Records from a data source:
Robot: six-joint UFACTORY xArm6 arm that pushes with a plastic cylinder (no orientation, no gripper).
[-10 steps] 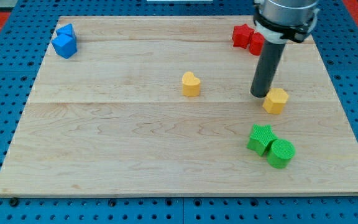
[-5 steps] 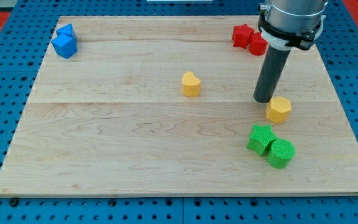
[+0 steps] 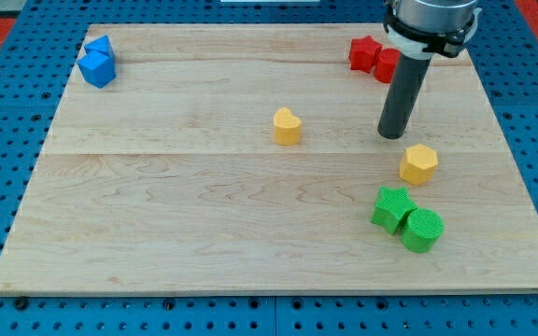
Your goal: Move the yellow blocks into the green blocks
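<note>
My tip [image 3: 392,136] sat on the wooden surface [image 3: 204,233], just above-left of the yellow hexagonal block [image 3: 418,164], apart from it. No fingers on this rig, bare rod only, nothing grasped. That block lay just above the green star block [image 3: 390,207] and green cylinder [image 3: 422,230], which touched each other near the view's lower right, with board left before the right and bottom edges. Yellow heart block [image 3: 287,125] stood mid-board, well apart, open wood all round; lobes pointed up. Red blocks [image 3: 373,56] at top right behind the rod, blue blocks [image 3: 96,63] top left.
</note>
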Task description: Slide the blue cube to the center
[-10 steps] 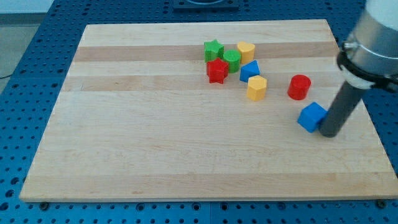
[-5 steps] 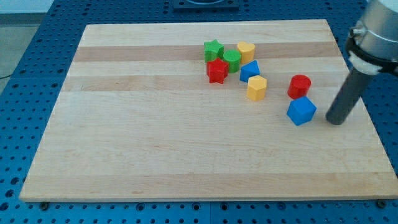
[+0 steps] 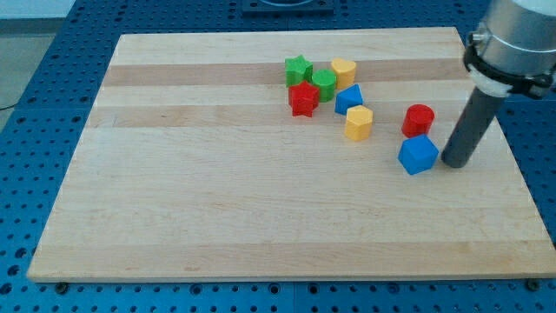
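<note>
The blue cube lies on the wooden board at the view's right, just below the red cylinder and close to it. My tip stands on the board just right of the blue cube, a small gap from its right face. The dark rod rises up and to the right from there.
A cluster sits at the top middle: a green star, a green cylinder, a red star, a yellow block, a second blue block and a yellow hexagon-like block. The board's right edge lies right of the tip.
The blue cube has slid left and up to just below the red cylinder. My tip drew up and right, then came back left beside the cube.
</note>
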`<state>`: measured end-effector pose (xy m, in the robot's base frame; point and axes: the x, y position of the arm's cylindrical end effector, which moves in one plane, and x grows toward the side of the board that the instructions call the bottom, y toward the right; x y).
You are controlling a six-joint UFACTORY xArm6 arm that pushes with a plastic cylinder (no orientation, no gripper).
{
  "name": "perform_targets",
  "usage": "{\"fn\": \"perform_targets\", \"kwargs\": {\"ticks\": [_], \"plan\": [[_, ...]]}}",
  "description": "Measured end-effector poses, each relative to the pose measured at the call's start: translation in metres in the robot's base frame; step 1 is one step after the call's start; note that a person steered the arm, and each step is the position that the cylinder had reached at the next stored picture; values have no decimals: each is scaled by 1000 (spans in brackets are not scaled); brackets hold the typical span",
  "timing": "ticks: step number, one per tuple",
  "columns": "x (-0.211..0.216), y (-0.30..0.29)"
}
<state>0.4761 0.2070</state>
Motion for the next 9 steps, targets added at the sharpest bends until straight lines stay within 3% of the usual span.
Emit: {"fn": "perform_targets", "kwargs": {"ticks": [4, 9], "plan": [[-3, -43], [3, -138]]}}
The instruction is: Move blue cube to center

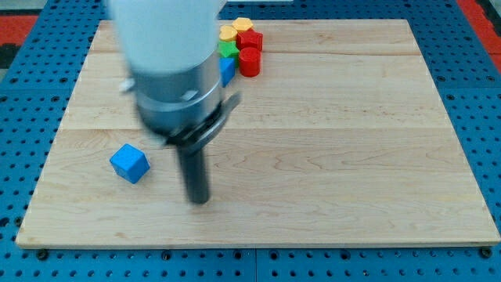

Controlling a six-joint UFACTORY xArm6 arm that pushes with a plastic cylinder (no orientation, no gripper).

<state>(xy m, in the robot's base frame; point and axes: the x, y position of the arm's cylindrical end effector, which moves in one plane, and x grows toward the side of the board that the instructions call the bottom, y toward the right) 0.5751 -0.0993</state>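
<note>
Sitting well toward the view's left and low on the wooden board (376, 117), the blue cube (129, 163) has yet to reach the centre; the push looks not yet begun. My tip (199, 200) stands just to the cube's right, apart from it. There is no claw: the rod holds nothing.

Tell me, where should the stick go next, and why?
Probably around to the view's left of the blue cube. My tip sits to the cube's right and slightly lower, apart from it, while the board's center lies to the right, so pushing must start from the left.
</note>
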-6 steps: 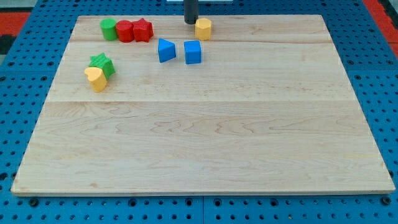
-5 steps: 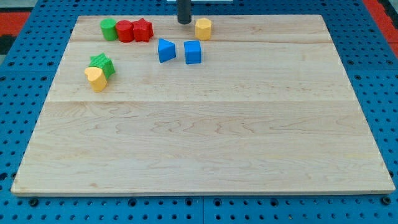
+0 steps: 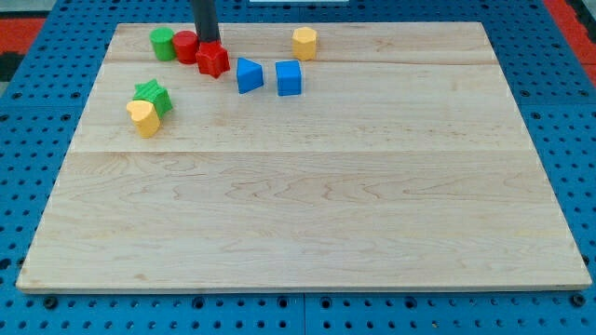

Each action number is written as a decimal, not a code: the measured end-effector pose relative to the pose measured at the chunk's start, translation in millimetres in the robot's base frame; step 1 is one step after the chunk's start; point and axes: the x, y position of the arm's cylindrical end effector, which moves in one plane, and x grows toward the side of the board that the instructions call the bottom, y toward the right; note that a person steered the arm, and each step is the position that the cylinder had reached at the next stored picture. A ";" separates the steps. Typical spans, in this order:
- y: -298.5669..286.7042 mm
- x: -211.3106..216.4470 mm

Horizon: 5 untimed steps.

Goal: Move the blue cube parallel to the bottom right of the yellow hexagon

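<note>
The blue cube (image 3: 289, 78) lies near the view's top, below and a little left of the yellow hexagon (image 3: 304, 43). A blue wedge-like block (image 3: 248, 74) lies just left of the cube. My tip (image 3: 206, 40) is far left of both, touching the top edge of a red star block (image 3: 213, 60), with a red cylinder (image 3: 186, 46) right beside it on the left.
A green cylinder (image 3: 163, 43) stands left of the red cylinder. A green star (image 3: 152, 96) and a yellow heart (image 3: 143, 117) lie together at the view's left. The wooden board (image 3: 307, 186) rests on a blue pegboard.
My tip has moved left from beside the yellow hexagon to the red blocks. The red star has shifted down and slightly away from the red cylinder.
</note>
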 end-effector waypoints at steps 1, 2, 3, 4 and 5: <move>21.7 22.4; 49.6 30.2; 77.8 53.2; 107.5 58.9; 139.3 78.1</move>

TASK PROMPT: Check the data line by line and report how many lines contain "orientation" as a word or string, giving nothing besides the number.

WRITTEN RESPONSE: 3